Wie gesagt argumentiert das Werk, dass die Ungleichheit schädliche Auswirkungen auf die Gesellschaften hat. Sie untergrabe das Vertrauen, schüre Ängste und erhöhe das gesundheitliche Risiko. Pickett/Wilkinson behaupten, an 11 gesellschaftlichen Problemen nachweisen zu können, was Folge von Ungleichheit ist. Diese 11 Themen sind: Körperliche Gesundheit, psychische Gesundheit, Drogenmissbrauch, Bildung, Kriminalität, Fettleibigkeit, soziale Mobilität, Vertrauen und Gemeindeleben, Gewalt, Schwangerschaften im Teenageralter und Wohlbefinden von Kindern.
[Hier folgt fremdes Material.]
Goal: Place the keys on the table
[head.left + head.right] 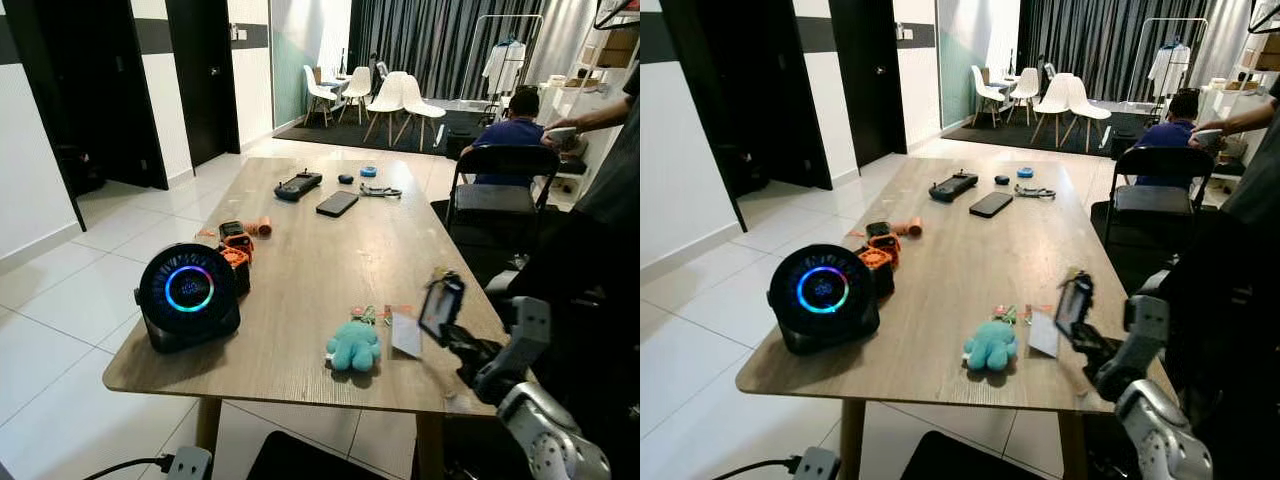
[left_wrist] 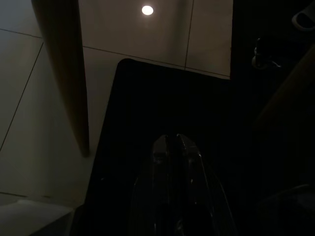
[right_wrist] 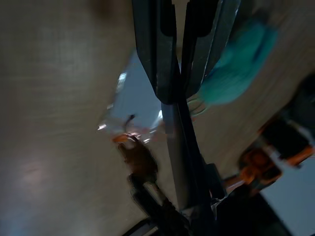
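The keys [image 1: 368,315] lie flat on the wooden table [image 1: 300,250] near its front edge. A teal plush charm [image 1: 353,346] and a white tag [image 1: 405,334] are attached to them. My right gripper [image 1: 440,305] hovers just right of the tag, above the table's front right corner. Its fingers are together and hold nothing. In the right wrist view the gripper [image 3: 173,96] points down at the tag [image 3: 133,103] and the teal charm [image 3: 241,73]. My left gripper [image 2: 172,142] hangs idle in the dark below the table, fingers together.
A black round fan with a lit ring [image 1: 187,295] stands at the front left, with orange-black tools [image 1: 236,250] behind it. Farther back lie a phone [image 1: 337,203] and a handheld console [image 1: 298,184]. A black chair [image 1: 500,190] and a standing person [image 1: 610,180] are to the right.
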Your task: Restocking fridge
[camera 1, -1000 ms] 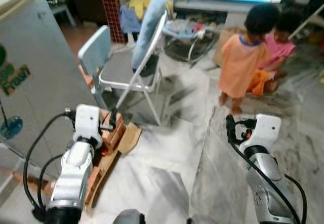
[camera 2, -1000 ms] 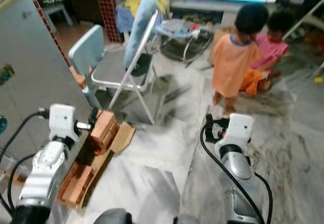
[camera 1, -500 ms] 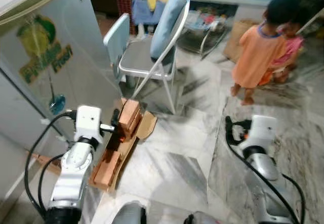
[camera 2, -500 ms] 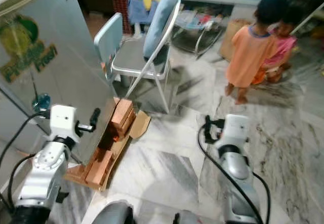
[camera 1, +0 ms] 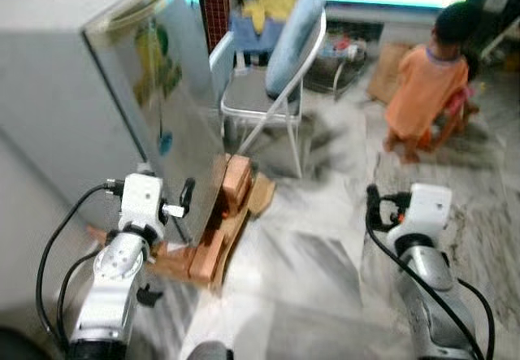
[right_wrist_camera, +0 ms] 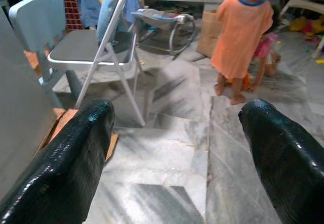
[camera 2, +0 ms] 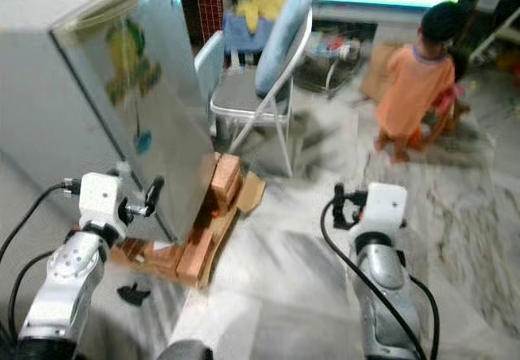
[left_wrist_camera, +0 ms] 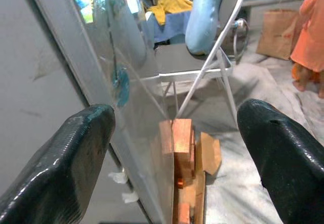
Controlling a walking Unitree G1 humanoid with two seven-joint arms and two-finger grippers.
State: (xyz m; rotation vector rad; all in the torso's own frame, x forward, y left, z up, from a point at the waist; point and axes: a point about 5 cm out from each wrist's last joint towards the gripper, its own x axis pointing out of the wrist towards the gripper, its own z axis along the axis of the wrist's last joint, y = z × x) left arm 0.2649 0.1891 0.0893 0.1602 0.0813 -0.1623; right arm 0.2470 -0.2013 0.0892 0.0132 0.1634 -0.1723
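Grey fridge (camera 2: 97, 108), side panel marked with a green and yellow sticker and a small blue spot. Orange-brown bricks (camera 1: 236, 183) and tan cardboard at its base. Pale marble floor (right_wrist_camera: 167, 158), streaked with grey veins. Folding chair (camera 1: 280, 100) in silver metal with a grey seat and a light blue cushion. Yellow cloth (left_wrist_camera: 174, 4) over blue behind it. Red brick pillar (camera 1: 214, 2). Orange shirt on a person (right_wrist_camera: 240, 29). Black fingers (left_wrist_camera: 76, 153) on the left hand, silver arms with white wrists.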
Die sozialen Konsequenzen ökonomischer Ungleichheit lassen sich anhand von Daten, die im Rahmen von WHO-Studien erhoben wurden, belegen. 

Im Ergebnis lassen sich durch ihre weitreichende Analyse der sozialen Folgen der Einkommensungleichheit, anhand der erwähnten Daten aus seriösen unabhängigen Quellen, die entsprechenden Indizes der Gesundheit und der sozialen Entwicklung in 23 der reichsten Nationen der Welt und in den einzelnen US-Bundesstaaten ableiten. Ihre auffallende Schlussfolgerung ist, dass die Gesellschaften, die am besten für ihre Bürger sorgen, diejenigen mit den geringsten Einkommensunterschieden sind: z.B. Japan und die nordischen Länder. Diejenigen Staaten, die am schlechtesten für ihre Bürger sorgten, seien auch die Länder mit den größten Ungleichheiten: z.B. die USA oder GB. 

Fazit: Das Buch ist trotz der Fülle von Fakten, die jede Behauptung zu belegen scheinen, dennoch gut zu lesen, weil die ruhige Sachbuchsprache sprachliche Polarisierungen vermeidet. Der statistische Zusammenhang zwischen dem Grad der Ungleichheit in entwickelten Ländern und vielen sozialen Problemen, wie Lebenserwartung, psychischen Erkrankungen und Drogenkonsum, Gewalt und Verbrechen, Fettleibigkeit, schulischen Problemen und Bildungsniveau und Mädchen als Mütter wird meiner Ansicht nach klar nachgewiesen. Selten, dass ich das so deutlich habe lesen können, wie z.B. in den USA aber auch in Europa die soziale Ungleichheit in den letzten Jahren zugenommen hat und unter welchen Bedingungen, in den einzelnen Ländern, was zum Abbau der sozialen Ungleichheit getan wurde. Die Autoren stellen fest: „Die Probleme in den reichen Ländern erklären sich nicht aus zu wenig oder zu viel Reichtum, sondern aus dem sehr starken Wohlstandsgefälle innerhalb dieser Gesellschaften…Tatsächlich hat der Grad sozialer Ungleichheit einen viel größeren Einfluss auf die Lebenserwartung, als die Qualität der medizinischen Versorgung… Alles deutet darauf hin, dass der Abbau von Ungleichheit der beste Weg zur Verbesserung unserer sozialen Lebenswelt und damit der Lebensqualität für alle ist.“ (39 f.)

Das Buch ist aber nicht nur geeignet den Erkenntnisstand zu erweitern, sondern auch eine Aufforderung: Macht endlich Schluss mit der Politik der Ungleichheit. Das Buch ist, für alle die sich etwas intensiver mit diesen Fragen beschäftigen, ein Gewinn und für jene, die sich erst jetzt an das Thema wagen, unverzichtbare Grundlage für die Gestaltung von politischen Konzepten.